The high tribunal said the warning, which carried the threat of cancellation of the license of the violator, constitutes prior restraint which infringes on the constitutionally protected freedom of the press.

The warning was questioned before the SC by former solicitor general Francisco Chavez.

The 38-page decision penned by Chief Justice Reynato Puno, however, was silent on whether the controversial taped conversations between Arroyo and Garcillano were a product of illegal wiretapping, an issue not raised in the Chavez petition.

The recordings allegedly show Arroyo telling Garcillano to make sure she would have a lead of one million votes over Fernando Poe Jr. during the 2004 elections.

Arroyo, on national TV, had admitted that she talked to an election official but denied that she ordered the rigging of the poll results. She apologized to the nation for her "lapse in judgment."

"In this jurisdiction, it is established that freedom of the press is crucial and so inextricably woven into the right to free speech and free expression, that any attempt to restrict it must be met with an examination so critical that only a danger that is clear and present would be allowed to curtail it," the court said.

Prior restraint on speech based on content cannot be justified by hypothetical fears, the SC said.

"We rule that not every violation of a law will justify straitjacketing the exercise of freedom of speech and of the press... The totality of the injurious effects of the violation to private and public interest must be calibrated in light of the preferred status accorded by the Constitution and by related international covenants protecting freedom of speech and of the press," the court said.

While noting the lack of legal standing of Chavez in filing the suit, the court held that it must set aside the technicalities of procedure to give way to the resolution of the case which has "transcendental importance to the public."

Puno was joined in his ponencia by Associate Justices Leonardo Quisumbing, Consuelo Ynares-Santiago, Angelina Sandoval-Gutierrez, Antonio Carpio, Ma.
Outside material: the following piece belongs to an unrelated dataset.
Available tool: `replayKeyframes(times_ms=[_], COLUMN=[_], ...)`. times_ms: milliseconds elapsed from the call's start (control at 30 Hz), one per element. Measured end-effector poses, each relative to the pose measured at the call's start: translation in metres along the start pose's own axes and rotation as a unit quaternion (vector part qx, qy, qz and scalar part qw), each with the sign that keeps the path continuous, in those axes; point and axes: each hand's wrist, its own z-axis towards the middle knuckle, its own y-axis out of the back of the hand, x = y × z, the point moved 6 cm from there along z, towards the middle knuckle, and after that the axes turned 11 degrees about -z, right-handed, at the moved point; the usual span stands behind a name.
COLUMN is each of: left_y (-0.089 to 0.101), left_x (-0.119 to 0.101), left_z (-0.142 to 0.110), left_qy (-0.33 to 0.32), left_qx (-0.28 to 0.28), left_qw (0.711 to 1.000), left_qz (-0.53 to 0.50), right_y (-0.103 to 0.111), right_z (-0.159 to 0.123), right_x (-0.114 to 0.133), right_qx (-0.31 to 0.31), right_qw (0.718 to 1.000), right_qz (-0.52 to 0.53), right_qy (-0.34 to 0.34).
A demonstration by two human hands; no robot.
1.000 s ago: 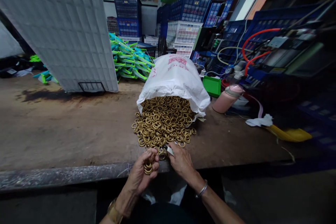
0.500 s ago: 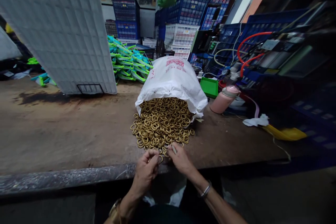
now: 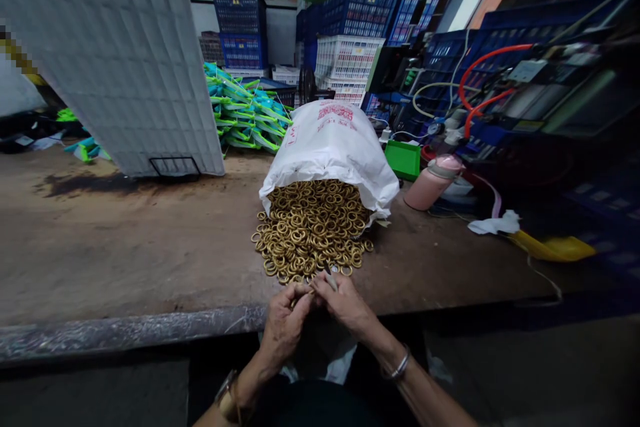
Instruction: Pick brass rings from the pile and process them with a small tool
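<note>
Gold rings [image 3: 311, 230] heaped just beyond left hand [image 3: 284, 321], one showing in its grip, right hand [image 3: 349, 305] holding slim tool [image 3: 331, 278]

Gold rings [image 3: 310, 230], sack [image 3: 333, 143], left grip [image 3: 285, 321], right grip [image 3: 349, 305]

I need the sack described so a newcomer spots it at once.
Start at the table and find the gold rings heaped near its front edge. The sack lies right there, rings spilling from its open mouth. Unlike the grey panel to its left, it is white with red print.
</note>
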Motion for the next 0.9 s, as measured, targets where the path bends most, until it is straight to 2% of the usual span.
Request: replayKeyframes(times_ms=[100, 200, 267, 400, 467, 567, 600, 767, 900], left_y=[0.001, -0.001, -0.003, -0.004, -0.004, -0.003, -0.003, -0.003, -0.001], left_x=[0.009, 0.024, 0.028, 0.026, 0.024, 0.022, 0.021, 0.018, 0.019], left_z=[-0.001, -0.004, -0.006, -0.006, -0.007, -0.007, -0.007, -0.005, -0.004], left_qy=[0.064, 0.164, 0.19, 0.191, 0.194, 0.191, 0.188, 0.169, 0.168], left_qx=[-0.02, -0.012, 0.005, 0.016, 0.01, -0.008, -0.014, -0.035, -0.042], left_qw=[0.996, 0.981, 0.972, 0.966, 0.966, 0.968, 0.969, 0.976, 0.978], left_qz=[-0.051, -0.107, -0.142, -0.171, -0.171, -0.16, -0.156, -0.133, -0.113], right_y=[0.002, 0.001, -0.001, -0.003, 0.001, 0.01, 0.011, -0.003, -0.007], right_z=[0.002, 0.003, 0.003, 0.004, 0.005, 0.001, -0.001, -0.013, -0.015], right_x=[0.002, 0.001, 0.001, 0.001, 0.0, 0.002, 0.004, 0.006, 0.006], right_qx=[-0.038, -0.038, -0.031, 0.001, -0.014, -0.076, -0.078, -0.009, -0.009], right_qw=[0.995, 0.995, 0.995, 0.997, 0.997, 0.98, 0.97, 0.935, 0.911], right_qz=[-0.073, -0.083, -0.076, -0.053, -0.067, -0.174, -0.215, -0.334, -0.399], right_qy=[0.049, 0.051, 0.051, 0.047, 0.042, 0.065, 0.081, 0.12, 0.105])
Alicia Austria-Martinez, Conchita Carpio-Morales, Adolfo Azcuna, and Ruben Reyes.

The dissent was written by Associate Justice Antonio Eduardo Nachura. Concurring were Justices Renato Corona, Minita Chico-Nazario, and Teresita Leonardo-de Castro.
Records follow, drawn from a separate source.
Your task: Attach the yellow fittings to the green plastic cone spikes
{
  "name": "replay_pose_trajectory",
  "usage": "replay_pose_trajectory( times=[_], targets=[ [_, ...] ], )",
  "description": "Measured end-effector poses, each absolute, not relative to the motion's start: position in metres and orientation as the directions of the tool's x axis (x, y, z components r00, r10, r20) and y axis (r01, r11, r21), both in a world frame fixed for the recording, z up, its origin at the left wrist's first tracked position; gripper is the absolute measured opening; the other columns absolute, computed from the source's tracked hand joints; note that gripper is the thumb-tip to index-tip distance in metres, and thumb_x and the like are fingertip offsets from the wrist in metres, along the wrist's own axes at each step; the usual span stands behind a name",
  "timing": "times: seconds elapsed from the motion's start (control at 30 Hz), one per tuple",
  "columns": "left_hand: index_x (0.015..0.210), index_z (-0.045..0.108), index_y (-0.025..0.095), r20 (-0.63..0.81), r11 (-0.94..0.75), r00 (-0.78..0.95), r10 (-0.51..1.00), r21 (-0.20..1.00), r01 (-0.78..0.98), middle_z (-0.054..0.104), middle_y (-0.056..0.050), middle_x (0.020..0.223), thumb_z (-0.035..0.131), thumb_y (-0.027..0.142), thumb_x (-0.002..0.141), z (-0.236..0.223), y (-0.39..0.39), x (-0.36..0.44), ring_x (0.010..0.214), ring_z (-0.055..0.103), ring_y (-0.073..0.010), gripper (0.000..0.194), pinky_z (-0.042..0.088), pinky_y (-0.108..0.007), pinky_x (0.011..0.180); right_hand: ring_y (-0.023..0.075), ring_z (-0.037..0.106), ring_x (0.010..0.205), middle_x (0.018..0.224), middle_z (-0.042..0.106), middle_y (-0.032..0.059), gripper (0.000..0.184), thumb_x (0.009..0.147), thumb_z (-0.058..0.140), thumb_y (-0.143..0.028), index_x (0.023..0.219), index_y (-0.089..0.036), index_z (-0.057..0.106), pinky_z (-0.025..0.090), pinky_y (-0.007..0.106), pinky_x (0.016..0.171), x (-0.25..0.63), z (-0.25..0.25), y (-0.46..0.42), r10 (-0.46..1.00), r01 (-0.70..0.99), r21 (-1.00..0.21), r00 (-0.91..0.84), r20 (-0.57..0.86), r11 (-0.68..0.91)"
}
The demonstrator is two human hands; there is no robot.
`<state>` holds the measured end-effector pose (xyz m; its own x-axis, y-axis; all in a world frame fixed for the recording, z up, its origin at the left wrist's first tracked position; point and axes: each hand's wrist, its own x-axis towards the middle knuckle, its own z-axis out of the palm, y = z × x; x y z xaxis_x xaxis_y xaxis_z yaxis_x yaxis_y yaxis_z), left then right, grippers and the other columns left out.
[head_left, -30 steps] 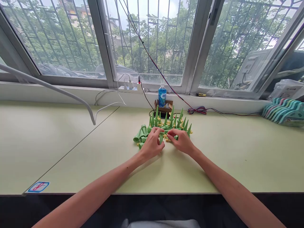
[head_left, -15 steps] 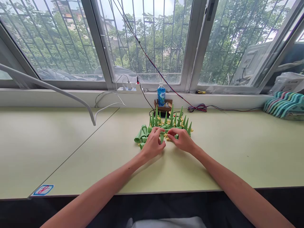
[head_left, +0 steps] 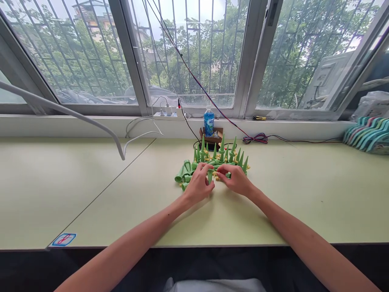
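Note:
My left hand (head_left: 200, 183) is closed around a green plastic plant watering spike (head_left: 210, 176), wide end up and tip pointing down. Close at its right, my right hand (head_left: 235, 178) pinches a small yellow valve piece (head_left: 215, 173) against the spike's side; the fingers partly cover it, and I cannot tell if it is seated. Behind the hands, several green spikes (head_left: 222, 147) stand point up with yellow pieces at their sides. Other green spikes (head_left: 186, 167) lie in a pile to the left of my left hand.
A blue bottle (head_left: 209, 122) stands by a small brown box (head_left: 217, 133) at the back. Bundled cable (head_left: 255, 138) lies behind the spikes to the right, teal hangers (head_left: 366, 136) at far right. A white bent tube (head_left: 117, 148) reaches in from the left above the table (head_left: 304, 194).
The whole view has shifted slightly, so everything appears a little further right. Both hands keep nearly the same pose around the spike and yellow piece.

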<state>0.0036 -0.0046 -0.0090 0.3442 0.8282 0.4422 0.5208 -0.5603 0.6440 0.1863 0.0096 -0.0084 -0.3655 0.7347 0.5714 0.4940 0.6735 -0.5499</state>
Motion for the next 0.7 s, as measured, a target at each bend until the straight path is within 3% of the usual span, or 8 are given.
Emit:
replay_pose_trajectory(
  times=[0.7],
  targets=[
    [0.106, 0.053, 0.020, 0.455, -0.573, 0.349, 0.819, 0.635, 0.518, 0.046, -0.005, 0.114, 0.054, 0.010, 0.076, -0.0105, -0.0035, 0.0038, 0.053, 0.052, -0.0033, 0.031, 0.051, -0.027, 0.063, 0.0145, 0.060, 0.068, 0.075, 0.067, 0.0020, 0.011, 0.089, 0.054, -0.023, 0.083, -0.018, 0.062, 0.045, 0.027, 0.065, 0.1863, -0.0092, 0.0102, 0.742, 0.502, -0.553, -0.361, 0.565, 0.666]
  ],
)
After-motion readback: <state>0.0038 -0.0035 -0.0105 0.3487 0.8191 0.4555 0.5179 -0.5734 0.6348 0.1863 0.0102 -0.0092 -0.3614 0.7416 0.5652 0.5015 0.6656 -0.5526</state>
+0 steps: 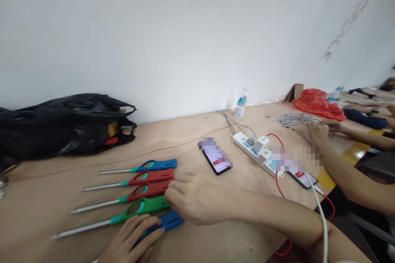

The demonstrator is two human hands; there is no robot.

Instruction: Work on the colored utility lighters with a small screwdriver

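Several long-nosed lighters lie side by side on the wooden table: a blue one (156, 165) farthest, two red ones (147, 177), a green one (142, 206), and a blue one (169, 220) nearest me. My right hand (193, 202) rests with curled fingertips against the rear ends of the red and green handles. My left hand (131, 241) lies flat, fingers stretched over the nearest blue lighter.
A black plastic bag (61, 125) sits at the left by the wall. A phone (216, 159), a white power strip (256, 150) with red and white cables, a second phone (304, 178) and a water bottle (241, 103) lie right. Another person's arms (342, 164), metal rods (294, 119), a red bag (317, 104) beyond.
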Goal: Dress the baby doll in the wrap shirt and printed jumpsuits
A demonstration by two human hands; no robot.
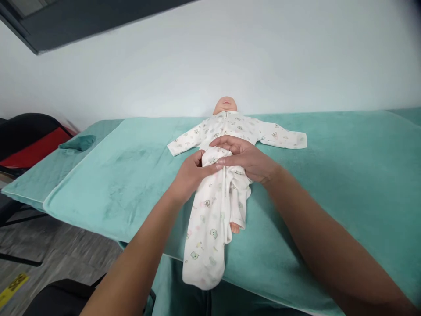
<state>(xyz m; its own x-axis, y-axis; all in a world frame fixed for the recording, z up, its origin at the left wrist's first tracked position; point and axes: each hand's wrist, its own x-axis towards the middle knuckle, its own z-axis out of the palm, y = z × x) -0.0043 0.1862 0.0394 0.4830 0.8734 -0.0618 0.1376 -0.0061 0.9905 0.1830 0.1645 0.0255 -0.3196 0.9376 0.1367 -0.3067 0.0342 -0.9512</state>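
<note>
A baby doll [225, 105] lies on its back, dressed in a white baby top [230, 123] with small animal and leaf prints, both sleeves spread sideways. Over its lower body, my left hand [192, 173] pinches bunched cloth of matching printed baby clothes [205, 228]. From the other side, my right hand [248, 158] grips the same gathered cloth, its thumb close to my left thumb. One long leg-shaped part with a rounded end hangs towards me past the bed edge. A doll foot [234, 227] pokes out of a cuff beside it. Some fingertips are hidden by cloth.
A teal padded cover [329, 197] spreads over the bed against a white wall [263, 57]. At the left are a black chair [33, 120] with a red part and a folded teal cloth [77, 142]. A dark-framed panel [82, 26] overhangs at upper left.
</note>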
Associate Justice Presbiterio Velasco concurred with the majority in so far as voiding the DOTC warning but voted to uphold the NTC warning.

Justice Dante Tiñga also agreed that the DOJ warning constitutes prior restraint but found nothing wrong with the NTC position, mainly because no media practitioner came forward to support Chavez' petition.

In her concurring opinion, Gutierrez said the issuance made by the NTC and DOJ is a form of censorship. She said the interest of the public to know the truth about the last national election and to be fully informed should take precedence over the government's interest in maintaining public order.

Gutierrez likened the restrictions on the media to the burning by the Nazis of books written by Jewish authors, saying what was first a severe form of book censorship ended up in genocide.

In Nachura's dissenting opinion, he said it was not improper for the NTC to warn the media that the airing of taped materials, "if subsequently shown to be false, would be a violation of law and of the terms of their certificate of authority, and could lead, after appropriate investigation, to the cancellation or revocation of their license."

Nachura said from the time the assailed NTC statement was issued, the feared criminal prosecution and license revocation never materialized and they remained "imagined concerns, even after the contents of the tapes had been much talked about and publicized."

Chavez, in a phone interview, said the decision strengthened the exercise of free speech and the right of the people to have access to information.

"It is heart-warming to know that the SC has decided that respondents not only committed prior restraint but also of (issuing) the threat of subsequent punishment. By declaring that, the SC has opened the door for the playing of the questioned tapes," said Chavez.